This article of indictment concerns President Obama’s complicity in the Central Intelligence Agency’s violation of its Constitutionally prescribed duty to respect the Congress’ oversight of its activities.  This duty is reinforced by explicit stipulations of the CIA’s enabling statutes.  There is no exemption or qualification.  Responsibility for the conduct of the CIA lies with the Office of the President as head of the Executive Branch of which the CIA is a constituent part.  Its Director, currently John Brennan, is appointed by the President and accountable to him.  On March 10 of 2014, Senator Diane Feinstein, Chair of the Senate Intelligence Committee, spoke on the floor of the Senate to condemn the CIA for undertaking extensive electronic spying on the Committee and its staff by hacking its computers.  The motive for doing so was to determine when and how the Committee had read a report prepared three years earlier during the tenure of then Director Leon Panetta that critically examined the Agency’s record in conducting interrogations as part of the Global War On Terror (GWOT).  That report had been concealed from the Committee in violation of law and practice.

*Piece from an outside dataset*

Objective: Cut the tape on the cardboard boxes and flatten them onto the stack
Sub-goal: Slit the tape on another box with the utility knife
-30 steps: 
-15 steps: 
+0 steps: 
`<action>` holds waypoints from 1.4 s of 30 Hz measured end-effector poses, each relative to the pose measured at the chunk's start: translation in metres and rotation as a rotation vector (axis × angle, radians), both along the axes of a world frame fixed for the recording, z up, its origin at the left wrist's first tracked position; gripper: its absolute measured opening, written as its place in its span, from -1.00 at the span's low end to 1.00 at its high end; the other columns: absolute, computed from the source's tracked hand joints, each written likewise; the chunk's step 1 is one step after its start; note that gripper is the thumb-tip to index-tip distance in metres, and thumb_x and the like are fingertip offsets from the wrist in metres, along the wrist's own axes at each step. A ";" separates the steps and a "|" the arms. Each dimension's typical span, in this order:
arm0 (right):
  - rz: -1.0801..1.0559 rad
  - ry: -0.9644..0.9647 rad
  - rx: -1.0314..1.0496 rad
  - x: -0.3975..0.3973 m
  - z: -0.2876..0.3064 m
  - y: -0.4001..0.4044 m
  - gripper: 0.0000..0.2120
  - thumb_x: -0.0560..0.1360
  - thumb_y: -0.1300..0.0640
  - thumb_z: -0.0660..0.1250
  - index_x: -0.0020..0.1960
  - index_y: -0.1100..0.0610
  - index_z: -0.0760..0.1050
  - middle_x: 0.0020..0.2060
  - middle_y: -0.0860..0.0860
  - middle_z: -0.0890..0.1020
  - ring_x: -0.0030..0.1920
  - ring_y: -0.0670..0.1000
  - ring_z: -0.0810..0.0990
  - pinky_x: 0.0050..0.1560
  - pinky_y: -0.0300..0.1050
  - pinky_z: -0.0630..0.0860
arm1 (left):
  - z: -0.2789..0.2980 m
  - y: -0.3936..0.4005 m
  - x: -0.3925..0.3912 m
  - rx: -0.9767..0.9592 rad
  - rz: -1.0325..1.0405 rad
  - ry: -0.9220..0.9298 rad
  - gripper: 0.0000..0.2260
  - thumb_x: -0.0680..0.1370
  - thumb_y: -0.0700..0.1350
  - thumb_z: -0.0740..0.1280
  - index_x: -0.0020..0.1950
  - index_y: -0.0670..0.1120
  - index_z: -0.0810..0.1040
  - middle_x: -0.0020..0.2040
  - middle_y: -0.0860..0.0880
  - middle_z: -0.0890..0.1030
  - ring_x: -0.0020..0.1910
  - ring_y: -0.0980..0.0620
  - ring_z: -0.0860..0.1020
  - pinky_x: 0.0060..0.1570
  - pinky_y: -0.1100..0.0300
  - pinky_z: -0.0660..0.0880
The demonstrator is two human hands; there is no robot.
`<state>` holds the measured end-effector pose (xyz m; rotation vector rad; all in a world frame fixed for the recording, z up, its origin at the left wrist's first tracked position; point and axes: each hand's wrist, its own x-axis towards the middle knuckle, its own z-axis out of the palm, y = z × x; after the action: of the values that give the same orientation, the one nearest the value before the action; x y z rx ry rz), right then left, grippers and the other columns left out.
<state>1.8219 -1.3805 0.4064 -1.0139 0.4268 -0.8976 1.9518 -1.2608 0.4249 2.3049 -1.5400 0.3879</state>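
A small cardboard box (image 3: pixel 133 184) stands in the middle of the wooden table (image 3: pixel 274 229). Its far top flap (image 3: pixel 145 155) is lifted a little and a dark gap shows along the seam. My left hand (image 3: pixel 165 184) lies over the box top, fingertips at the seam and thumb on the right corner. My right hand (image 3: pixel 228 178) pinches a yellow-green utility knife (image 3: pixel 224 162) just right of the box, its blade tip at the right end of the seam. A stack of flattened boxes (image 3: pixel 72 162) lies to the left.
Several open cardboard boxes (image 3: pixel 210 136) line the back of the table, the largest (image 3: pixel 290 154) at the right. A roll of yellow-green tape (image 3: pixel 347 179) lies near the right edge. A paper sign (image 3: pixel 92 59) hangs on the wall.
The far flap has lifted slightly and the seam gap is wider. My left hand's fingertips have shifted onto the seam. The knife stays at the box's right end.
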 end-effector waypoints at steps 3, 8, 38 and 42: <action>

The episodes encompass several phases; its main features can be summarized as follows.

In 2009, the Intelligence Committee undertook a review of the CIA’s interrogation methods so as to determine exactly what techniques were used, whether they constituted prohibited torture under American and international law, and the value of the intelligence obtained.  Their task was complicated by the Agency’s willful destruction of video tapes and recordings made at the time those questionable actions were occurring. Upon entering office, President Barack Obama refused to investigate who had ordered and carried out that violation of the law.  At the time, John Brennan was making the transition from a senior executive officer at the CIA to being appointed as Obama’s Homeland Security and Counter Terrorism advisor (after having been considered for appointment as CIA Director).  He previously had been George Tenet’s Chief of Staff.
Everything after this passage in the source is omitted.